• [Task] When you spot the word "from" in a line of the data below, copy that line.
------ Data segment
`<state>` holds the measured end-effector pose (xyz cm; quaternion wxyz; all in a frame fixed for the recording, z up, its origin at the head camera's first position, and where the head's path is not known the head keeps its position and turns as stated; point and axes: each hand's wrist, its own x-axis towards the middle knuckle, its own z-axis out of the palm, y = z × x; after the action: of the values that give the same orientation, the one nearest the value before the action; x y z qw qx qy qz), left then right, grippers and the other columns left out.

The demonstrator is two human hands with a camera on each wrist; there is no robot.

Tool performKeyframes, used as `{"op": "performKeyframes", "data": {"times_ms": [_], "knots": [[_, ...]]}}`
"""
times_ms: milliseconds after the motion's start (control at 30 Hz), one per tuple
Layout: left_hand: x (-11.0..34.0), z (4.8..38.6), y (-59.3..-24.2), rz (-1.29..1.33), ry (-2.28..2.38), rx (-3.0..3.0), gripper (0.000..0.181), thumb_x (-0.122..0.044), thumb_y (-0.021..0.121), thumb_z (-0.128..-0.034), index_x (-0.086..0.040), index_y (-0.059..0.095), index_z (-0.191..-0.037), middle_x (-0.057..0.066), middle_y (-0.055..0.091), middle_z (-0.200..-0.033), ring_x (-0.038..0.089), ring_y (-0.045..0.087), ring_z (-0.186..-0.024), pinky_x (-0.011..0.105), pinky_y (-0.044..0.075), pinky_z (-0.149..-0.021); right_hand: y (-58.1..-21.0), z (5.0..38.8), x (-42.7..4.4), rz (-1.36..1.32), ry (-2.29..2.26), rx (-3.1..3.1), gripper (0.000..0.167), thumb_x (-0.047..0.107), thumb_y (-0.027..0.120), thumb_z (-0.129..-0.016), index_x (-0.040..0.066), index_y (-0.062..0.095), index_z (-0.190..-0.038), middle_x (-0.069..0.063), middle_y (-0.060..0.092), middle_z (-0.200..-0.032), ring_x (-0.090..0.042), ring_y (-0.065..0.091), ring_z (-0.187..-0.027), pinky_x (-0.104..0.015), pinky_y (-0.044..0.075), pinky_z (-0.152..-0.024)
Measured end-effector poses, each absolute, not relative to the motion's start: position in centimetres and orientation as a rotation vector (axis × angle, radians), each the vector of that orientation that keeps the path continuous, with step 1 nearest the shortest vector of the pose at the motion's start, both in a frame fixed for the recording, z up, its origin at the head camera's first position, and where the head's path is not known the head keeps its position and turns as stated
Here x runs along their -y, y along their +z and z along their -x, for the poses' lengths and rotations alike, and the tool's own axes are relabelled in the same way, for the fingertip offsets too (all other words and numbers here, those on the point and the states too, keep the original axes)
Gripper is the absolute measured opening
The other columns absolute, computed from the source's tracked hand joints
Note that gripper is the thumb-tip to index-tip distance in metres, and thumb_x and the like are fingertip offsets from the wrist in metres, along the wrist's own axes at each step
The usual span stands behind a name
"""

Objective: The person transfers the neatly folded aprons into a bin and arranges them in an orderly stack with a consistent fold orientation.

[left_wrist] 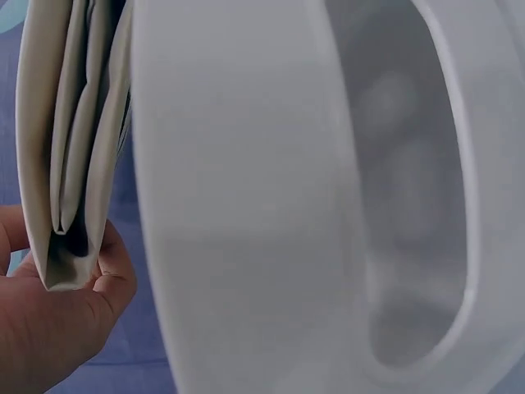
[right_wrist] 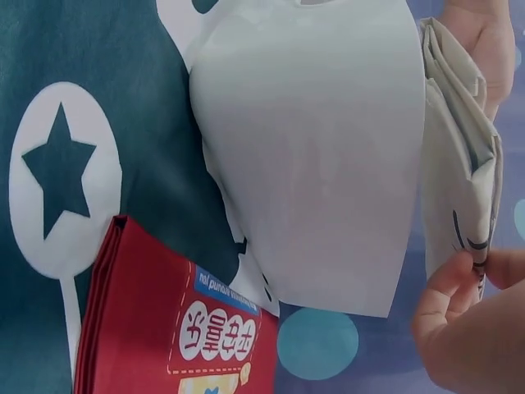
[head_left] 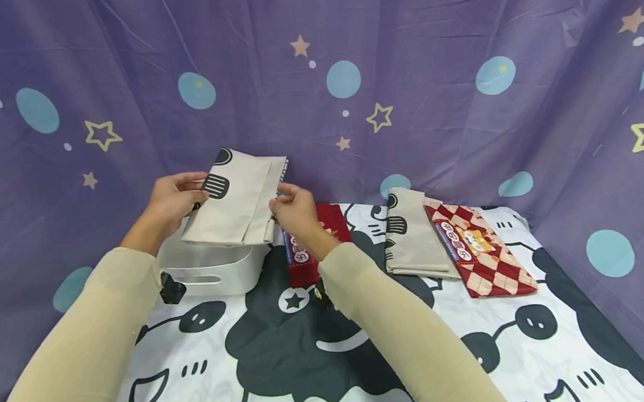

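Both hands hold a folded cream cloth (head_left: 240, 199) with black print, tilted above a white bin (head_left: 211, 270). My left hand (head_left: 171, 203) grips its left edge; in the left wrist view the fingers and thumb of that hand (left_wrist: 66, 304) pinch the folded layers beside the bin wall (left_wrist: 246, 197). My right hand (head_left: 301, 217) pinches the right edge between thumb and fingers, and the right wrist view shows this hand (right_wrist: 476, 320) at the cloth's corner (right_wrist: 459, 139). The bin's inside is mostly hidden by the cloth.
Right of the bin lies a red folded packet (head_left: 304, 272), partly behind my right forearm. Farther right, another folded cream cloth (head_left: 417, 244) lies beside a red checked packet (head_left: 480, 250). A purple curtain (head_left: 433, 128) hangs behind the patterned bed cover (head_left: 286, 348).
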<state>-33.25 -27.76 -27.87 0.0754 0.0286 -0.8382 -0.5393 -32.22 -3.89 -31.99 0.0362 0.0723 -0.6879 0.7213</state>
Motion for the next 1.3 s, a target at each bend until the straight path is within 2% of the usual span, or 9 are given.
{"op": "performKeyframes", "data": {"times_ms": [67, 200, 400, 600, 833, 1067, 1300], "knots": [[28.1, 33.4, -27.9, -0.088, -1.622, 2.515, 0.054, 0.002, 0.062, -0.0971, -0.004, 0.05, -0.15, 0.005, 0.052, -0.117, 0.004, 0.056, -0.091, 0.018, 0.053, -0.072, -32.0, 32.2, 4.2, -0.232, 2.243, 2.108, 0.047, -0.003, 0.065, -0.096, -0.002, 0.057, -0.142, -0.007, 0.059, -0.1, -0.012, 0.062, -0.078, -0.032, 0.059, -0.069], [28.7, 33.5, -28.1, -0.1, -1.613, 2.52, 0.054, 0.002, 0.062, -0.0971, -0.004, 0.05, -0.15, 0.004, 0.051, -0.117, 0.006, 0.056, -0.093, 0.018, 0.052, -0.071, -32.1, 32.2, 4.8, -0.247, 2.284, 2.098, 0.049, -0.006, 0.065, -0.095, -0.002, 0.056, -0.143, -0.007, 0.056, -0.102, -0.012, 0.061, -0.078, -0.039, 0.061, -0.077], [29.4, 33.5, -28.1, -0.117, -1.586, 2.504, 0.055, 0.002, 0.063, -0.0961, -0.003, 0.051, -0.149, 0.004, 0.052, -0.115, 0.005, 0.056, -0.091, 0.016, 0.051, -0.07, -32.2, 32.0, 5.5, -0.311, 2.345, 2.072, 0.053, -0.011, 0.064, -0.092, -0.003, 0.055, -0.144, -0.01, 0.055, -0.104, -0.013, 0.059, -0.081, -0.033, 0.06, -0.078], [30.0, 33.6, -28.3, -0.114, -1.607, 2.487, 0.055, 0.004, 0.063, -0.0954, -0.001, 0.051, -0.149, 0.003, 0.052, -0.114, 0.005, 0.055, -0.094, 0.013, 0.052, -0.076, -32.5, 31.9, 6.1, -0.308, 2.338, 2.109, 0.06, -0.012, 0.067, -0.09, -0.002, 0.052, -0.147, -0.012, 0.058, -0.11, -0.012, 0.058, -0.085, -0.029, 0.059, -0.08], [30.7, 33.6, -28.3, -0.106, -1.585, 2.497, 0.054, 0.006, 0.062, -0.0947, 0.001, 0.051, -0.147, 0.005, 0.052, -0.115, 0.007, 0.053, -0.097, 0.011, 0.051, -0.079, -32.6, 31.2, 6.8, -0.29, 2.294, 2.193, 0.063, -0.01, 0.071, -0.088, 0.0, 0.053, -0.147, -0.012, 0.06, -0.117, -0.014, 0.059, -0.09, -0.032, 0.058, -0.089], [31.2, 33.5, -28.5, -0.108, -1.556, 2.519, 0.054, 0.006, 0.062, -0.095, 0.002, 0.051, -0.147, 0.006, 0.052, -0.116, 0.007, 0.052, -0.098, 0.011, 0.05, -0.08, -32.4, 31.1, 7.4, -0.279, 2.272, 2.23, 0.065, -0.011, 0.075, -0.083, -0.002, 0.055, -0.145, -0.012, 0.062, -0.113, -0.015, 0.059, -0.09, -0.031, 0.055, -0.091], [31.4, 33.4, -28.9, -0.116, -1.564, 2.511, 0.053, 0.008, 0.063, -0.0938, 0.004, 0.052, -0.146, 0.0, 0.056, -0.107, 0.004, 0.053, -0.093, 0.01, 0.05, -0.076, -32.8, 31.1, 7.7, -0.268, 2.225, 2.277, 0.066, -0.011, 0.076, -0.083, -0.004, 0.054, -0.145, -0.009, 0.06, -0.105, -0.014, 0.058, -0.089, -0.03, 0.055, -0.091]]}}
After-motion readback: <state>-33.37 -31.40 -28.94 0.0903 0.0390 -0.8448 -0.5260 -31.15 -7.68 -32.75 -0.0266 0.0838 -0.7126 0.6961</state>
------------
• [Problem solution]
The other columns absolute, computed from the source's tracked hand joints
Note that gripper is the thumb-tip to index-tip distance in metres, and thumb_x and the like are fingertip offsets from the wrist in metres, along the wrist's own axes at each step

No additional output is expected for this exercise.